Required work: Without the pictures, can you quote each line below exactly?

Information supplied:
════════

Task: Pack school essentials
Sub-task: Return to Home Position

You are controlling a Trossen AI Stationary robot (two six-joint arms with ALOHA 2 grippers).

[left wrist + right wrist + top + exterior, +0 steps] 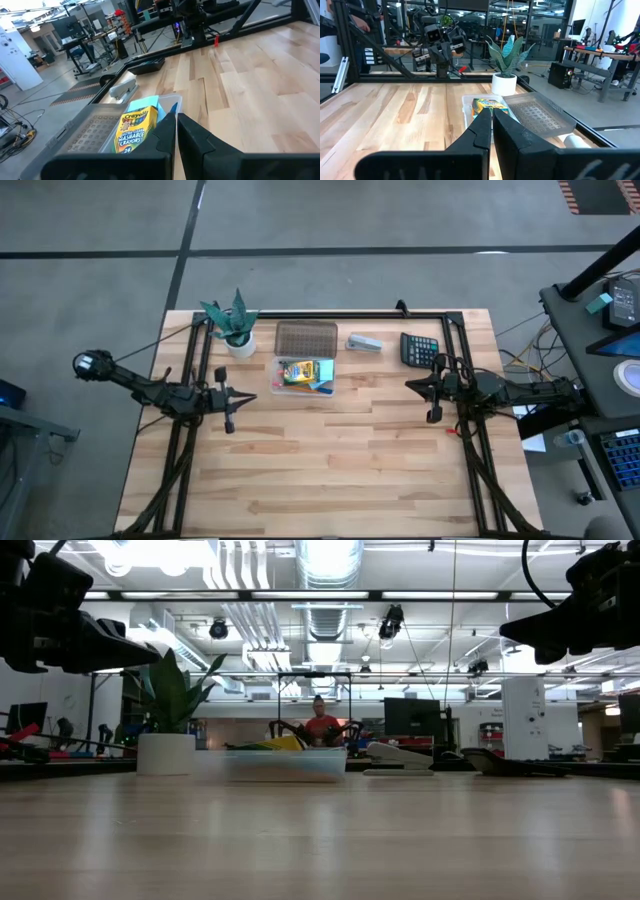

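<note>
The school essentials lie in a clear plastic box [304, 374] at the table's far middle: a yellow-green crayon box [134, 131], a light-blue notepad [146, 104] and a blue pen [173, 107]. The box's ribbed lid [306, 338] lies flat on the table just beyond it. My left gripper [250, 395] hovers shut above the table left of the box, pointing toward it. My right gripper [408, 386] hovers shut to the right of the box and points at it too. Neither touches anything.
A potted plant [236, 325] stands at the far left. Beside the lid on the right lie a grey stapler [364, 343] and a black calculator [419, 349]. A black frame rail [330, 315] runs along the far edge. Bare wood [330, 460] fills the near half.
</note>
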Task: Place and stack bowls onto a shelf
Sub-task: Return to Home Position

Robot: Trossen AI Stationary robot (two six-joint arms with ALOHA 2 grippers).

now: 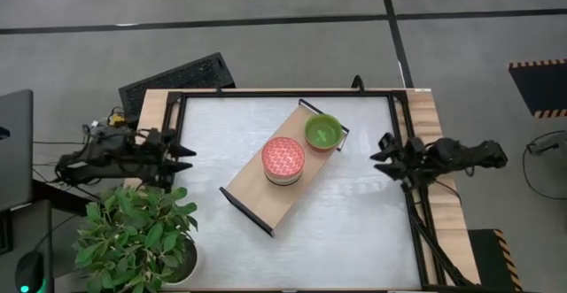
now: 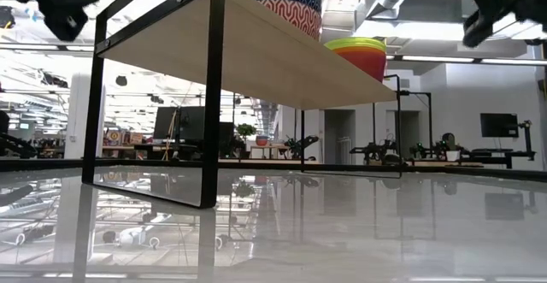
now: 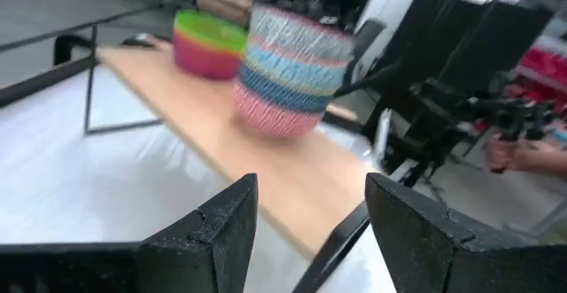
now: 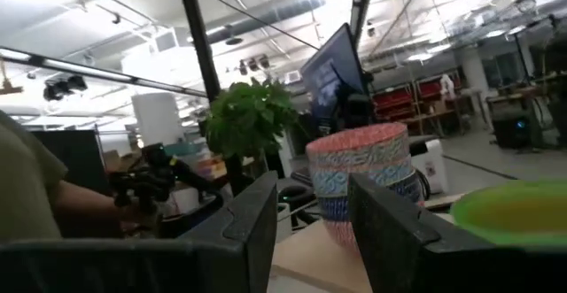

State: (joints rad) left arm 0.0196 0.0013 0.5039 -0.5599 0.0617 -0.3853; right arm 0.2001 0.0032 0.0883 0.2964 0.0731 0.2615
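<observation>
Bowls (image 1: pixel 283 159) stand in two stacks, both on the one shelf (image 1: pixel 251 196), which lies diagonally across the middle of the surface (image 1: pixel 354 227). The patterned stack (image 3: pixel 288 76) sits near the shelf's middle with a red lattice bowl uppermost. Its side shows several banded layers, but the number cannot be fixed. The plain stack (image 2: pixel 366 56) stands just beside it toward the far end frame, with a green bowl on top and yellow, orange and red rims beneath. Whether the stacks touch cannot be told. The left gripper (image 1: pixel 183 158) hovers at the surface's left edge, fingers spread and empty. The right gripper (image 1: pixel 381 156) hovers at the right edge, also spread and empty. The surface is white, glossy and black-framed. One potted plant (image 1: pixel 133 231) stands at its near left corner and one keyboard (image 1: pixel 177 80) lies beyond its far left corner. The floor (image 1: pixel 266 1) is grey with dark lines and bears one hazard-striped mat (image 1: pixel 539 88).
</observation>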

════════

Exercise answer:
Task: Pack school essentials
Sub-task: Return to Home Position

You are controlling a Trossen AI Stationary robot (two six-joint arms with ALOHA 2 grippers).

[left wrist + right wrist + top + exterior, +0 steps] 

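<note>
The school essentials lie in a clear plastic box [304, 374] at the table's far middle: a yellow-green crayon box [134, 131], a light-blue notepad [146, 104] and a blue pen [173, 107]. The box's ribbed lid [306, 338] lies flat on the table just beyond it. My left gripper [250, 395] hovers shut above the table left of the box, pointing toward it. My right gripper [408, 386] hovers shut to the right of the box and points at it too. Neither touches anything.
A potted plant [236, 325] stands at the far left. Beside the lid on the right lie a grey stapler [364, 343] and a black calculator [419, 349]. A black frame rail [330, 315] runs along the far edge. Bare wood [330, 460] fills the near half.
</note>
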Task: Place and stack bowls onto a shelf
Sub-task: Return to Home Position

Robot: Trossen AI Stationary robot (two six-joint arms with ALOHA 2 grippers).

now: 
now: 
now: 
now: 

State: (joints rad) left arm 0.0196 0.0013 0.5039 -0.5599 0.0617 -0.3853; right arm 0.2001 0.0032 0.0883 0.2964 0.0731 0.2615
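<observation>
Bowls (image 1: pixel 283 159) stand in two stacks, both on the one shelf (image 1: pixel 251 196), which lies diagonally across the middle of the surface (image 1: pixel 354 227). The patterned stack (image 3: pixel 288 76) sits near the shelf's middle with a red lattice bowl uppermost. Its side shows several banded layers, but the number cannot be fixed. The plain stack (image 2: pixel 366 56) stands just beside it toward the far end frame, with a green bowl on top and yellow, orange and red rims beneath. Whether the stacks touch cannot be told. The left gripper (image 1: pixel 183 158) hovers at the surface's left edge, fingers spread and empty. The right gripper (image 1: pixel 381 156) hovers at the right edge, also spread and empty. The surface is white, glossy and black-framed. One potted plant (image 1: pixel 133 231) stands at its near left corner and one keyboard (image 1: pixel 177 80) lies beyond its far left corner. The floor (image 1: pixel 266 1) is grey with dark lines and bears one hazard-striped mat (image 1: pixel 539 88).
</observation>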

The answer contains nothing further.